Cette recension a été publiée dans le numéro de printemps de Politique étrangère (n°1/2018). Zéphyr Dessus propose une analyse de l’ouvrage dirigé par Anne Bazin et Charles Tenenbaum, L’Union européenne et la paix (Presses de Sciences Po, 2017, 240 pages).
Quel rôle l’Union européenne (UE) peut-elle jouer dans la gestion de conflits, la médiation, et in fine le maintien de la paix dans le monde ? C’est à cette question qu’une équipe de dix chercheurs internationaux dirigée par Anne Bazin et Charles Tenenbaum, deux maîtres de conférences distingués, essaie de répondre. Depuis Jérusalem, Amsterdam ou bien encore Cardiff, les contributeurs apportent leur expertise à cet ouvrage ambitieux et détaillé. C’est bien l’approche interdisciplinaire de ce travail ainsi que la variété des thématiques abordées qui font sa richesse.

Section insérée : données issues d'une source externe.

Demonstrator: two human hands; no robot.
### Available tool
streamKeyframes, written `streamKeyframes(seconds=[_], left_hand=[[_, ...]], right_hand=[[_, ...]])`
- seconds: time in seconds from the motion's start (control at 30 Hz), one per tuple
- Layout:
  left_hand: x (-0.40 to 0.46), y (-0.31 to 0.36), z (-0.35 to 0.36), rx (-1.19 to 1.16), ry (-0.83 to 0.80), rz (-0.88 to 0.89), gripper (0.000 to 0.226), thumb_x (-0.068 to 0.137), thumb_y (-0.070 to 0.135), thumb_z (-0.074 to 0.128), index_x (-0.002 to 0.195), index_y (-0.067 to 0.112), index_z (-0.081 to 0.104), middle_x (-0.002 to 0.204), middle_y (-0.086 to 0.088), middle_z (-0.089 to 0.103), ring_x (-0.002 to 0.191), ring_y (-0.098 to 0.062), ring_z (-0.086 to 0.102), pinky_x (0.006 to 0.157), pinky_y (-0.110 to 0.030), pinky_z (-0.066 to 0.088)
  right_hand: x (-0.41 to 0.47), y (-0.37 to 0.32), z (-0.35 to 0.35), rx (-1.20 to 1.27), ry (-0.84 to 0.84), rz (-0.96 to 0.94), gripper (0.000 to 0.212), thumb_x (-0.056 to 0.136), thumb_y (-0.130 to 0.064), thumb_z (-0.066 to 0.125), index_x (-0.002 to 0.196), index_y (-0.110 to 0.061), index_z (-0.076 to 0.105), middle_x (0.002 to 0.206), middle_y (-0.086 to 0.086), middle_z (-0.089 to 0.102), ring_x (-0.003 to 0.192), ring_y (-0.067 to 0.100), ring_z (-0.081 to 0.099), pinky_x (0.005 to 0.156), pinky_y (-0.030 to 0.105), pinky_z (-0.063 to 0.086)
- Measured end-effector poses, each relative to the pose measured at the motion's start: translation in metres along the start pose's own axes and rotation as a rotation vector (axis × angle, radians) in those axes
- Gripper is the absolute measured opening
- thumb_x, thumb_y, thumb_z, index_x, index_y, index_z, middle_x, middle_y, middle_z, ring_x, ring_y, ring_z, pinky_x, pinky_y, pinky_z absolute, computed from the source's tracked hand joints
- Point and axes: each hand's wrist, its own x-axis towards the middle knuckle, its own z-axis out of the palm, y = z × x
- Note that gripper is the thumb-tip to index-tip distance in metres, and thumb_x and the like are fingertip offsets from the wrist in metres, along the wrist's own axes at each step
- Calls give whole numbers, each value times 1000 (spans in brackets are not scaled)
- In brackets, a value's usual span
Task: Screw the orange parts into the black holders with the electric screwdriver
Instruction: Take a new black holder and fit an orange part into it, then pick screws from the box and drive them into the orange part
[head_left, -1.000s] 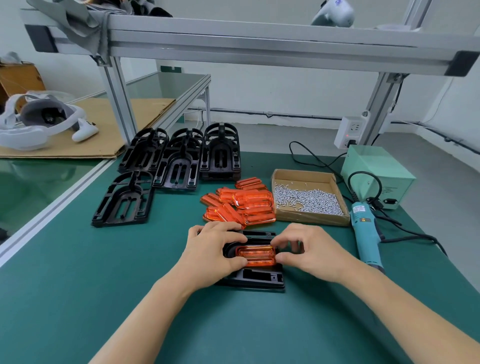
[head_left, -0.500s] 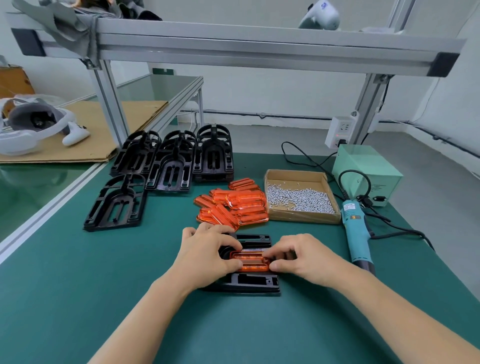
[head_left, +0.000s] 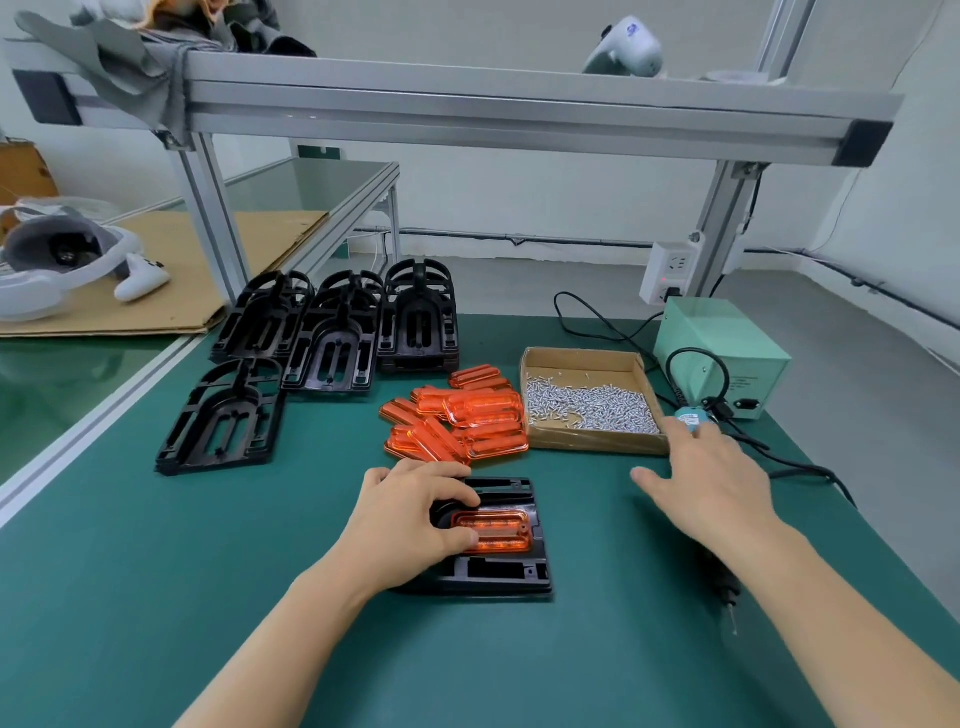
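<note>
A black holder (head_left: 501, 574) lies on the green mat in front of me with an orange part (head_left: 496, 529) seated in it. My left hand (head_left: 410, 519) rests on the holder's left side, its thumb and fingers curled round the orange part's left end. My right hand (head_left: 706, 475) hovers to the right with fingers spread, holding nothing. It is above the teal electric screwdriver (head_left: 688, 417), which lies mostly hidden under the hand and forearm; its black tip (head_left: 727, 597) shows lower down.
A pile of orange parts (head_left: 462, 415) lies behind the holder. A cardboard box of screws (head_left: 592, 402) stands right of it. Several empty black holders (head_left: 322, 338) sit at the back left. A green power supply (head_left: 722, 353) with cables is at the far right.
My right hand let go of the orange part and moved right, over the screwdriver. My left hand stayed on the part and holder.
</note>
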Motion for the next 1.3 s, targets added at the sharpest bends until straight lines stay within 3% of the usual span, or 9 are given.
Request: streamKeyframes(seconds=[0.27,0.4,0.5,0.63,0.73,0.87,1.0,1.13,1.3], left_hand=[[0,3,1,-12,-3,-9,28,82,45,66,109,41,65,136,25,45,129,-1,31,106,-32,14],[6,10,-1,-57,112,6,20,84,39,65,104,39,67,129,23,51,125,-1,36,105,-30,17],[22,24,-4,-72,178,51,17,87,33,62,101,35,69,120,21,58,119,-4,42,102,-29,23],[57,50,-4,-116,116,71,18,89,24,60,103,27,71,115,10,65,112,-13,51,104,-42,35],[82,63,1,-159,78,45,18,91,22,59,104,23,71,113,4,67,109,-16,56,101,-40,40],[111,71,14,-156,30,1,18,92,24,59,106,22,71,113,4,68,109,-17,58,103,-40,39],[136,78,23,-124,12,-41,16,89,24,63,104,24,71,110,6,69,109,-16,57,106,-38,32],[159,85,31,-101,-17,-118,12,84,24,70,95,25,73,107,10,69,109,-15,56,104,-39,25],[174,83,43,1,-144,-188,12,85,23,67,91,27,77,105,12,70,112,-16,54,106,-44,20]], right_hand=[[13,13,0,-44,-65,193,81,85,-65,54,143,-16,23,125,11,38,107,31,55,67,33,39],[9,25,-2,-34,-137,270,88,80,-68,58,142,-15,22,124,11,45,109,31,56,68,32,41],[5,34,1,-15,-199,306,75,81,-66,58,130,-15,33,104,4,52,96,27,56,67,31,41],[5,39,6,143,-162,322,46,81,-47,63,105,-13,43,84,0,51,82,25,54,57,31,36],[5,47,6,394,-133,321,37,79,-39,66,101,-14,51,82,0,58,76,20,59,55,29,37],[4,50,-5,956,-126,294,29,82,-24,68,108,-18,58,85,1,64,65,19,62,52,26,43],[5,43,-21,1384,-148,177,23,82,-12,69,101,-10,56,65,2,59,46,12,53,41,25,45],[13,23,-31,1829,-177,26,39,70,-5,68,100,-14,46,62,-1,46,50,10,44,39,21,40],[29,3,-33,2091,-98,7,27,85,0,54,104,-18,50,62,-1,44,52,11,42,44,20,39]])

L’ouvrage débute par une analyse des relations entre la Commission européenne et les organisations non gouvernementales, se focalise ensuite sur le développement des outils de médiation européens, avant de présenter un état des lieux des capacités militaires de l’UE. Les chapitres suivants abordent la question d’un peacebuilding européen et du tournant stratégique enclenché ces dernières années par les traités de Maastricht et Lisbonne. Les chercheurs s’appuient enfin sur trois études de cas (le processus de paix israélo-palestinien, l’instabilité somalienne, et la pacification du Caucase) pour présenter une évaluation concrète de l’action européenne sur le terrain.
De manière générale, l’ouvrage fait un bilan mitigé de la capacité de l’UE à promouvoir la paix dans le monde. En dépit de progrès considérables, notamment en termes de prérogatives politiques et juridiques – la création du Service européen pour l’action extérieure (SEAE), le développement d’outils militaires, ou encore l’établissement d’une politique coordonnée d’aide au développement –, les lacunes militaires et les paralysies internes à l’Union l’empêchent de s’imposer comme un acteur crédible face aux grandes puissances.

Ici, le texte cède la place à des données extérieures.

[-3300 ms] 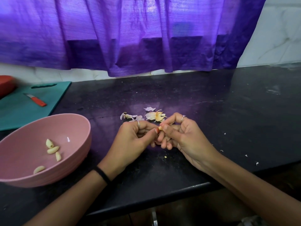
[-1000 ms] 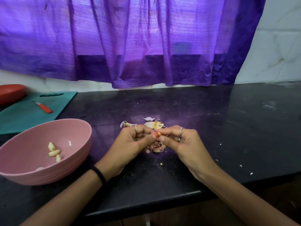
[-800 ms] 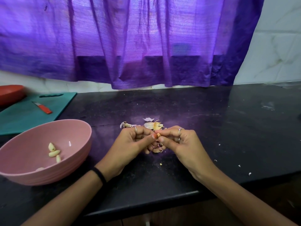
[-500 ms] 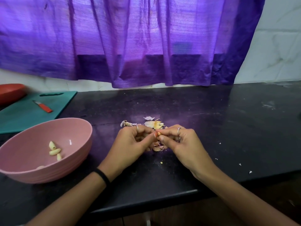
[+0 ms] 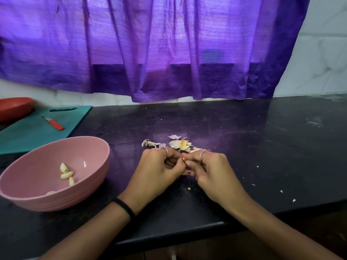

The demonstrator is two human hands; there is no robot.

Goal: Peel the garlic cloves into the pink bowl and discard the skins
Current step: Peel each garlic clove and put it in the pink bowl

L’exemple des battlegroups est frappant. Alors que l’Union s’est dotée en 2007 de bataillons prêts à intervenir à tout moment aux quatre coins du globe, ceux-ci n’ont jamais été déployés. Un manque de volonté politique des États membres, des financements collectifs trop maigres, et la primauté des intérêts nationaux ont immobilisé ce mécanisme. On constate de fait que durant les grandes crises – guerres de Yougoslavie, Afghanistan ou Libye par exemple – l’UE s’efface derrière les États et l’Organisation du traité de l’Atlantique nord (OTAN).

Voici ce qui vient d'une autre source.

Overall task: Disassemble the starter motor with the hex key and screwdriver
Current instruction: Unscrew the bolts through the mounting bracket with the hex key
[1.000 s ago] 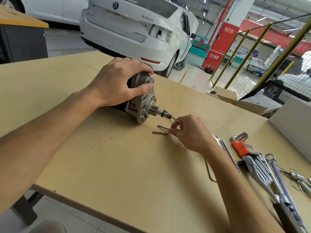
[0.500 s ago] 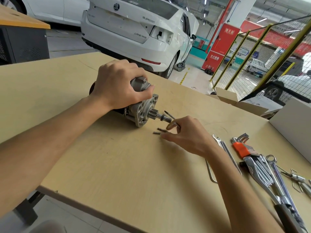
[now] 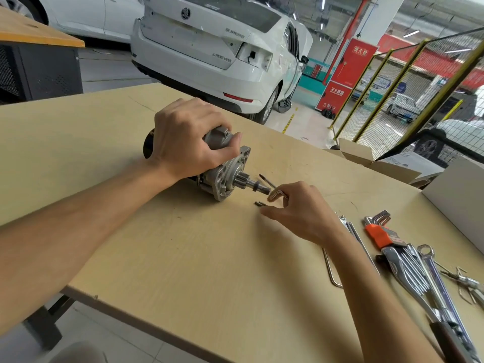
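The starter motor [image 3: 225, 176] lies on its side on the wooden table [image 3: 183, 258], its grey end housing and pinion shaft pointing right. My left hand [image 3: 188, 137] grips the motor body from above. My right hand [image 3: 301, 210] sits just right of the shaft tip and holds a bent hex key [image 3: 276, 193] between its fingers. Small loose bolts [image 3: 259, 204] lie on the table under my right fingers.
A long hex key [image 3: 330, 268], a spanner [image 3: 344, 224], an orange hex key set [image 3: 379, 231] and several chrome wrenches [image 3: 419, 279] lie at the right. Open cardboard boxes [image 3: 379, 161] stand at the far right edge. A white car [image 3: 209, 48] is parked behind the table.
My left hand has rolled the motor and shifted it slightly on the table. My right hand has moved from the bolts toward the shaft tip with the hex key.
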A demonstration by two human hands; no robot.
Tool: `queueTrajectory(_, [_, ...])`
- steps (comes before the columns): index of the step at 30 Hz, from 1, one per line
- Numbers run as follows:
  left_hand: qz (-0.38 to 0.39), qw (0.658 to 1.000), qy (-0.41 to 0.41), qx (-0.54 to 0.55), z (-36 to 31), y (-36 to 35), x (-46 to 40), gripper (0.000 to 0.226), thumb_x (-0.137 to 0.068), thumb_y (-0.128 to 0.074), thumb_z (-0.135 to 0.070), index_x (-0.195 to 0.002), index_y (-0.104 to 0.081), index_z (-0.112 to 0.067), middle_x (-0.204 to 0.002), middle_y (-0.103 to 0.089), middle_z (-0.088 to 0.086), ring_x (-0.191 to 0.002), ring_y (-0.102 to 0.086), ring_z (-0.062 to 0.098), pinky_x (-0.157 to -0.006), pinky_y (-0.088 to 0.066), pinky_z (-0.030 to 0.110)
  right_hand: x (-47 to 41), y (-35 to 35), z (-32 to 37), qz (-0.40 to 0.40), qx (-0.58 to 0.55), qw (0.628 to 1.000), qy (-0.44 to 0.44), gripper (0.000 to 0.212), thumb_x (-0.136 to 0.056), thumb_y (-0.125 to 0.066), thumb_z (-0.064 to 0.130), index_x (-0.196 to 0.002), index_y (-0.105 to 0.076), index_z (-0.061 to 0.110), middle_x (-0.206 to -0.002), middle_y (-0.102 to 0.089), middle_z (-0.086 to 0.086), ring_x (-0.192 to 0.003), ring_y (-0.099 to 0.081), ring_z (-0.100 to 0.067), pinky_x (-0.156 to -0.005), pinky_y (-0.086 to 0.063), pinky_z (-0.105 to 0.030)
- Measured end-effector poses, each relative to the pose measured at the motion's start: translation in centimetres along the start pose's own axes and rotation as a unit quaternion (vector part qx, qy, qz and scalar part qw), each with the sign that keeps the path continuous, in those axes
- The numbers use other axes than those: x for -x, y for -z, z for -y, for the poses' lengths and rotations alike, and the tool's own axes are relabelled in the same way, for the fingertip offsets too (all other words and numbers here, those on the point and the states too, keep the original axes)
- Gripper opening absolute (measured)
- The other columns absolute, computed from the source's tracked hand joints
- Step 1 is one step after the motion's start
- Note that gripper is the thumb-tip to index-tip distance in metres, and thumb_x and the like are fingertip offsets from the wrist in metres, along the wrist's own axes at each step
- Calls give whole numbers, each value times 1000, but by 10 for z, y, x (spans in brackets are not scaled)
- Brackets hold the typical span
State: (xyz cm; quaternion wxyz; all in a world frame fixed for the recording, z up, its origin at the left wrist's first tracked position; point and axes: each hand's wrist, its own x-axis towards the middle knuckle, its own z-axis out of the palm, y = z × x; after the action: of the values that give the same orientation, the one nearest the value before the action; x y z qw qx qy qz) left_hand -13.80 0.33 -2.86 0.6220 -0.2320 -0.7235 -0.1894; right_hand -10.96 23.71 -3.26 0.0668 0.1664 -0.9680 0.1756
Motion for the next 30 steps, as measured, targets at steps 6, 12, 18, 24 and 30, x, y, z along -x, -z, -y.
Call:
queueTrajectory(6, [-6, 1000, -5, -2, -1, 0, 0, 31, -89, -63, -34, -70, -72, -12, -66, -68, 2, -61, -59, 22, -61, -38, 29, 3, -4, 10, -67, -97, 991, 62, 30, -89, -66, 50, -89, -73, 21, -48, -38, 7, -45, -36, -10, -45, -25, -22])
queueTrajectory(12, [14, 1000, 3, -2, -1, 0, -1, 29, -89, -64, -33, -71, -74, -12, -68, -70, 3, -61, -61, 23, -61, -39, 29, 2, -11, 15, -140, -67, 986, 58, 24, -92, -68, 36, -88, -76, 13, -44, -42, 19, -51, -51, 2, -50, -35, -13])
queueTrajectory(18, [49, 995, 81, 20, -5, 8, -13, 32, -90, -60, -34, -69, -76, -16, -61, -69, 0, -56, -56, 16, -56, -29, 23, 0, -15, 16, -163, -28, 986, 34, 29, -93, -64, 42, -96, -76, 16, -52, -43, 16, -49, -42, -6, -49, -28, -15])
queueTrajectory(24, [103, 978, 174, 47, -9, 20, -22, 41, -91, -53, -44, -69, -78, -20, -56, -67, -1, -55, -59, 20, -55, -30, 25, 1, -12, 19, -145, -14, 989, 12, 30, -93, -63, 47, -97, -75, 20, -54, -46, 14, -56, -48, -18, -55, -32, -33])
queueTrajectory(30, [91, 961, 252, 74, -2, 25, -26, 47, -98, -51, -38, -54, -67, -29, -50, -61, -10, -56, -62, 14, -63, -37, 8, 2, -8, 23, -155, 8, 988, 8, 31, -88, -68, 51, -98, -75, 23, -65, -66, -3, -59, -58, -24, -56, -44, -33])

Mais l’Union garde une influence majeure sur la scène internationale. Sa force actuelle réside principalement dans sa capacité à agir en amont et en aval des conflits. Impuissante durant les guerres des Balkans, elle a maintenant pris le relais en déployant des opérations qui contribuent à stabiliser la région. Absente durant l’intervention en Libye, l’UE s’est réinvestie dans la gestion post-conflit à travers de nombreuses aides financières et une mission d’assistance. Spectatrice en Ukraine et en Syrie, on peut néanmoins imaginer qu’elle aura un rôle fondamental à jouer dans leur reconstruction. Son rôle de médiateur s’étant graduellement institutionnalisé au sein du SEAE, l’UE dispose maintenant d’un véritable service permanent de médiation. La politique européenne de développement reste également un atout majeur pour atteindre ses ambitions.
Cet ouvrage se présente donc comme une véritable grille de lecture permettant de comprendre comment l’Union européenne œuvre pour la paix dans le monde, et quels sont les instruments variés dont elle dispose pour tendre vers cet objectif.